This is a cool theorem from multivariable calculus that my professor at Western Michigan University, Steve Mackey, showed us during lecture one day early in the semester.

** Theorem**: Let \(a\), \(b\), \(c\), and \(d\) be any four points in \(\mathbb{R}^{3}\). Let \(M\), \(N\), \(P\), and \(Q\) be the midpoints between the adjacent points. Then vector

**MQ**must always be identical to vector

**NP**.

I have inserted a picture to help visualize it. I made the picture in PowerPoint, so it’s about as accurate as a hand-drawn picture.

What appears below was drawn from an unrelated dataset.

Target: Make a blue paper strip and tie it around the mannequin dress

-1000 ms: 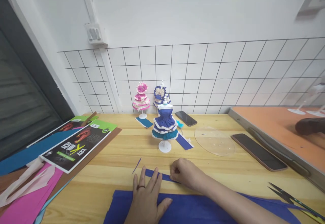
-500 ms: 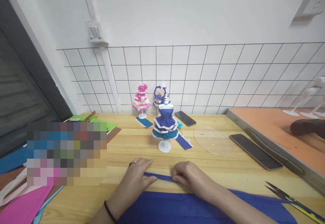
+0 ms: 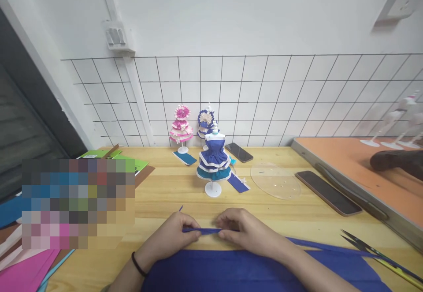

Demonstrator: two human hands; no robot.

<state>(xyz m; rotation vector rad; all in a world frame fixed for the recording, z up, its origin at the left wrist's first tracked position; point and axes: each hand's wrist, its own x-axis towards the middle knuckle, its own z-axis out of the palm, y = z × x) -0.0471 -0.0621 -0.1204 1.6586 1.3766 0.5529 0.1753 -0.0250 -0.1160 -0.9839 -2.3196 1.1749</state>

It looks like the points are all in the same plane, but that’s just because it’s easier to draw them that way. They can be *any four points* in three-dimensional space.

** Proof**: Start with vector

**MQ**. By the basic rules of vector addition,

MQ=MA+AQ

= 1/2BA+ 1/2AD

= 1/2 (BA+AD)

= 1/2BD

Now do the same with vector **NP**:

NP=NC+CP

= 1/2 (BC+CD)

= 1/2BD

Thus, **MQ** = **NP** = 1/2 **BD**. ■

The reason this is so cool is because it holds true for *any* four points in \(\mathbb{R}^{3}\), which makes it very unexpected. You can rearrange the names of the points and midpoints so that the vector labeled **MQ** isn’t identical to the vector labeled **NP**, but then two other vectors will be identical. The point is that given any four points in three-dimensional space, some pair of midpoint-connecting vectors will be identical.

After I wrote this post, I realized something that Dr. Mackey didn’t mention (or at least, I didn’t write in my notes): two other vectors must also be identical. Can you show which ones?